In 2011, Fiennes made his directorial debut with his film adaptation of Shakespeare’s tragedy Coriolanus, in which he also played the titular character. He followed this with The Invisible Woman (2013) where he portrayed Charles Dickens. In 1995, he won a Tony Award for Best Actor in a Play for playing Prince Hamlet on Broadway. Since 1999, Fiennes has served as an ambassador for UNICEF UK. Fiennes is also an Honorary Associate of London Film School. In 2018, he received the Special Achievement Award for Outstanding Artistic Contribution at the Tokyo International Film Festival for directing the film The White Crow. For his work behind the camera, in 2019 he received the Stanislavsky Award.

Dina Meyer

Dina Meyer (born 22 December 1968)[1] is an American actress. She began her career appearing in a recurring role on the Fox teen drama series Beverly Hills, 90210 (1993-1994), before landing a leading role opposite Keanu Reeves in the 1995 film Johnny Mnemonic.

Meyer has acted in a number of roles in films Dragonheart (1996), Starship Troopers (1997), Bats (1999), D-Tox (2002), and Star Trek: Nemesis (2002). She played Detective Allison Kerry in the Saw film franchise. On television, Meyer starred as Barbara Gordon/Oracle/Batgirl in the short-lived series Birds of Prey (2002-2003) and was regular on Secret Agent Man (2000) and Point Pleasant (2005).

Karel Hasler

Karel Hašler (31 October 1879 in Prague to 22 December 1941 in Mauthausen) was a Czech songwriter, actor, lyricist, film and theatre director, composer, writer, dramatist, screenwriter and cabaretier. He was murdered in the Mauthausen concentration camp.

During World War I he also began to appear in silent films, as an actor, director and author. In 1914, he made a comedy České hrady a zámky (Czech Castles), based on his own script. The film was intended as an introduction for the play Pán bez kvartýru (A Man Without Flat). He appeared also in the comedy Ahasver and in other silent films.

Among his most successful film roles were the lawyer and deputy Uher in the drama film Batalion (The Battalion, 1927) by Přemysl Pražský, and the organist in Varhaník u sv. Víta (Organist at St. Vitus Cathedral, 1929) by Martin Frič. The coming era of the sound film in 1930s enabled Hašler to utilise his singing skills. In his first sound film role Písničkář (Balladeer, 1932) by Svatopluk Innemann he sang patriotic songs Svoboda (Freedom) and Ta naše písnička česká (Our Czech song), among others.

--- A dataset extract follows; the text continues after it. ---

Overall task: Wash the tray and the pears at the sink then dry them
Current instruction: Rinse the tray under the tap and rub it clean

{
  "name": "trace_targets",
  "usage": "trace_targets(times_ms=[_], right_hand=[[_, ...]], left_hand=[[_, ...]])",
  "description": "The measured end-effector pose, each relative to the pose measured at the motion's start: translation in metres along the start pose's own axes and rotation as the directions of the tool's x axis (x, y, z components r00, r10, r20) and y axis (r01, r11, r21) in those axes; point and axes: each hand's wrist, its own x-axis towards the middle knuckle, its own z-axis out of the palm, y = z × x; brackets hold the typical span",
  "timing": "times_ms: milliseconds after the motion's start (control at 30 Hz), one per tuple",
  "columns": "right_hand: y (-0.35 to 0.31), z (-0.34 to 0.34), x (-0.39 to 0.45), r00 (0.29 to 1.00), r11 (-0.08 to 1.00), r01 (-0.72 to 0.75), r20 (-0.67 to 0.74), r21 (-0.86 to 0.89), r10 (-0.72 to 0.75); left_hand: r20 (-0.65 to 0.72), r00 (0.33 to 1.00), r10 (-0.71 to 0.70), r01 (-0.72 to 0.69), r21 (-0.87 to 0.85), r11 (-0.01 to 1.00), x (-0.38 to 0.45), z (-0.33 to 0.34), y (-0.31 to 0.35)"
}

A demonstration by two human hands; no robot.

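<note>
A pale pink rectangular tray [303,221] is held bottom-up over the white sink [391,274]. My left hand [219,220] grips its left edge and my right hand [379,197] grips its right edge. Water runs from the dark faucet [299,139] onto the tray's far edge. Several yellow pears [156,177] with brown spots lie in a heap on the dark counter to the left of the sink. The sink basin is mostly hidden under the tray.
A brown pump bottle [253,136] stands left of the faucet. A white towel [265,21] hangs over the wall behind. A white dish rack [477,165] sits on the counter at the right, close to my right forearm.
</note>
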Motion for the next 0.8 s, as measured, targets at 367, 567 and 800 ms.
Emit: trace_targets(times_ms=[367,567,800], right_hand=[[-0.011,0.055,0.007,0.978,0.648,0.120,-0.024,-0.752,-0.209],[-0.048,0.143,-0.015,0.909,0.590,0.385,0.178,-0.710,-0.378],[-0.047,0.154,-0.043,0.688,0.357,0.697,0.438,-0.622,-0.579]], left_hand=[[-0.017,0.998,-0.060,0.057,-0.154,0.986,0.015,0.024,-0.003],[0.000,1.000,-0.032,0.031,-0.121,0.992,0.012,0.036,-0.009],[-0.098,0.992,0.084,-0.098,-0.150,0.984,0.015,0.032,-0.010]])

In 1942, in his last film role, he played himself in Za tichých nocí (In the Quiet Nights), made by his son Gina Hašler. From 1932 to 1941 Hašler played in more than 13 films. In September 1941, during production of the film Městečko na dlani, based on the script by Jan Drda, he was arrested by the Gestapo and sent to the Mauthausen concentration camp. The main reason for his arrest was his patriotic songs. On 22 December 1941 the Germans poured water on him and left him outside in the December frost to get frozen like an ice sculpture.

In the post-war Communist Czechoslovakia he was officially ignored for political reasons, because many of his songs hailed Tomáš Masaryk and Czechoslovak Legionnaires and mocked interbellum communists, and also because he was an admirer of the founder of the National Fascist Community Radola Gajda, and ideologically was close to the interbellum Czech fascists.